# Store Sales - Time Series Forecasting
---

Using machine learning to predict grocery sales

In this notebook we will be solving the problem from the competiton: [Store Sales - Time Series Forecasting](https://www.kaggle.com/competitions/store-sales-time-series-forecasting) from [Kaggle](https://www.kaggle.com/)

### Summary:
*   In this competition, you’ll use time-series forecasting to forecast store sales on data from **Corporación Favorita**, a large Ecuadorian-based grocery retailer.
    *   Specifically, you'll build a model that more accurately predicts the unit sales for thousands of items sold at different Favorita stores.  
    You'll practice your machine learning skills with an approachable training dataset of dates, store, and item information, promotions, and unit sales.

* The evaluation metric for this competition is Root Mean Squared Logarithmic Error - RMSLE.

### File Descriptions and Data Field Information

#### `train.csv`
The training data, comprising time series of features store_nbr, family, and onpromotion as well as the target sales.

*   **store_nbr** identifies the store at which the products are sold.
*   **family** identifies the type of product sold.
*   **sales** gives the total sales for a product family at a particular store at a given date.  
    Fractional values are possible since products can be sold in fractional units (1.5 kg of cheese, for instance, as opposed to 1 bag of chips).
*   **onpromotion** gives the total number of items in a product family that were being promoted at a store at a given date.

#### `test.csv`
The test data, having the same features as the training data.  
You will predict the target sales for the dates in this file.  
*   The dates in the test data are for the 15 days after the last date in the training data.

#### `sample_submission.csv`
*   A sample submission file in the correct format.

#### `stores.csv`
Store metadata, including city, state, type, and cluster.
*   **cluster** is a grouping of similar stores.

#### `oil.csv`
Daily oil price.  
Includes values during both the train and test data timeframes. (Ecuador is an oil-dependent country and it's economical health is highly vulnerable to shocks in oil prices.)

#### `holidays_events.csv`
Holidays and Events, with metadata  


### NOTES:
Pay special attention to the transferred column.  
*   A holiday that is transferred officially falls on that calendar day, but was moved to another date by the government.

*   A transferred day is more like a normal day than a holiday.
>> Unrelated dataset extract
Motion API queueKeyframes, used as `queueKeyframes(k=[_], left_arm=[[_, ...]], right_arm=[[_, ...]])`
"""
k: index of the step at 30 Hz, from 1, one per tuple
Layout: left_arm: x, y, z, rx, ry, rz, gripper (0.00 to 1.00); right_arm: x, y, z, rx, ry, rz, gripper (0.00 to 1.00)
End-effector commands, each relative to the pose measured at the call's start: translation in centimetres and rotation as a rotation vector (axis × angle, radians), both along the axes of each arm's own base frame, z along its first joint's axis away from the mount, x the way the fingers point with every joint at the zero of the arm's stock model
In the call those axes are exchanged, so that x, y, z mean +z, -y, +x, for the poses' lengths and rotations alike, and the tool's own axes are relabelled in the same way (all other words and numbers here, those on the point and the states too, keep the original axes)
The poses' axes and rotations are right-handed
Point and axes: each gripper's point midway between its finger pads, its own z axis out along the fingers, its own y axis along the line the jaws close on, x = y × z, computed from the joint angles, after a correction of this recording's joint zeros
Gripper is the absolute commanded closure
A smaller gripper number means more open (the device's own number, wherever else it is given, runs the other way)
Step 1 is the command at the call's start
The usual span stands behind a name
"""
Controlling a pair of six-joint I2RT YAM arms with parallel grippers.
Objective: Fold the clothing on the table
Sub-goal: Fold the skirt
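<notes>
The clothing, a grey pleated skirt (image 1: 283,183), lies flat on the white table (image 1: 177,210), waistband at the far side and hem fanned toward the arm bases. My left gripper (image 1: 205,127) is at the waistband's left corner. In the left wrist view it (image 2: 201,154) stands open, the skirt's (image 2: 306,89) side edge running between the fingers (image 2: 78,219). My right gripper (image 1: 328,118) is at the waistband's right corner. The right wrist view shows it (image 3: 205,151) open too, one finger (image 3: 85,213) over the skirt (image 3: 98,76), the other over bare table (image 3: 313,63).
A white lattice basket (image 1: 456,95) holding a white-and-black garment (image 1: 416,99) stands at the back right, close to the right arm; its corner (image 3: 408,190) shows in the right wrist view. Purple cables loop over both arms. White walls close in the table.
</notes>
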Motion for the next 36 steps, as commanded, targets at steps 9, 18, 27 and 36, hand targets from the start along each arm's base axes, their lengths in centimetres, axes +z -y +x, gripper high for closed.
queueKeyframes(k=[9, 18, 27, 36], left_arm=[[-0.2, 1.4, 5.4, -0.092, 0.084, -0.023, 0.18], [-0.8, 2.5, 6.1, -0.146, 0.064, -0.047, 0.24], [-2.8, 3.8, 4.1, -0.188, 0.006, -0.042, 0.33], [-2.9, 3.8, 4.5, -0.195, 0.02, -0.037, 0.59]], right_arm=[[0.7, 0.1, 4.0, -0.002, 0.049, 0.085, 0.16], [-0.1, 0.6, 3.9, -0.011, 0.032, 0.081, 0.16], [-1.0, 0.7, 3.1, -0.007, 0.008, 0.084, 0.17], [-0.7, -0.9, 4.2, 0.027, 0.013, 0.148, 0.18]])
To find the day that it was actually celebrated, look for the corresponding row where type is **Transfer**.  
    *   For example, the holiday ***Independencia de Guayaquil*** was transferred from **2012-10-09** to **2012-10-12**, which means it was celebrated on **2012-10-12**.  

*   Days that are type **Bridge** are extra days that are added to a holiday (e.g., to extend the break across a long weekend).  

*   These are frequently made up by the type **Work Day** which is a day not normally scheduled for work (e.g., Saturday) that is meant to payback the **Bridge**.

*   Additional holidays are days added a regular calendar holiday, for example, as typically happens around **Christmas** (making Christmas Eve a holiday).

*   Wages in the public sector are paid every two weeks on the 15 th and on the last day of the month. **Supermarket sales could be affected by this.**

*   A magnitude 7.8 earthquake struck Ecuador on April 16, 2016. People rallied in relief efforts donating water and other first need products which greatly affected supermarket sales for several weeks after the earthquake.

Extracting file from the `.zip`

In [2]:
import zipfile
from pathlib import Path

Path("data").mkdir(parents=True, exist_ok=True)

file_path = Path("data/train.csv")
if not file_path.is_file():
    with zipfile.ZipFile("./store-sales-time-series-forecasting.zip", 'r') as zf:
        zf.extractall("./data/")

Reading the `train.csv` file:

In [3]:
import pandas as pd
import numpy as np
train_path = "./data/train.csv"
df = pd.read_csv(train_path)

df.head()

Unnamed: 0,id,date,store_nbr,family,sales,onpromotion
0,0,2013-01-01,1,AUTOMOTIVE,0.0,0
1,1,2013-01-01,1,BABY CARE,0.0,0
2,2,2013-01-01,1,BEAUTY,0.0,0
3,3,2013-01-01,1,BEVERAGES,0.0,0
4,4,2013-01-01,1,BOOKS,0.0,0


Let's check how the dataset is composed:

In [4]:
df.info()

<class 'pandas.core.frame.DataFrame'>
RangeIndex: 3000888 entries, 0 to 3000887
Data columns (total 6 columns):
 #   Column       Dtype  
---  ------       -----  
 0   id           int64  
 1   date         object 
 2   store_nbr    int64  
 3   family       object 
 4   sales        float64
 5   onpromotion  int64  
dtypes: float64(1), int64(3), object(2)
memory usage: 137.4+ MB


In [5]:
df.describe()

Unnamed: 0,id,store_nbr,sales,onpromotion
count,3000888.0,3000888.0,3000888.0,3000888.0
mean,1500444.0,27.5,357.7757,2.60277
std,866281.9,15.58579,1101.998,12.21888
min,0.0,1.0,0.0,0.0
25%,750221.8,14.0,0.0,0.0
50%,1500444.0,27.5,11.0,0.0
75%,2250665.0,41.0,195.8473,0.0
max,3000887.0,54.0,124717.0,741.0


In [7]:
stores = pd.read_csv("./data/stores.csv")

stores.head()

Unnamed: 0,store_nbr,city,state,type,cluster
0,1,Quito,Pichincha,D,13
1,2,Quito,Pichincha,D,13
2,3,Quito,Pichincha,D,8
3,4,Quito,Pichincha,D,9
4,5,Santo Domingo,Santo Domingo de los Tsachilas,D,4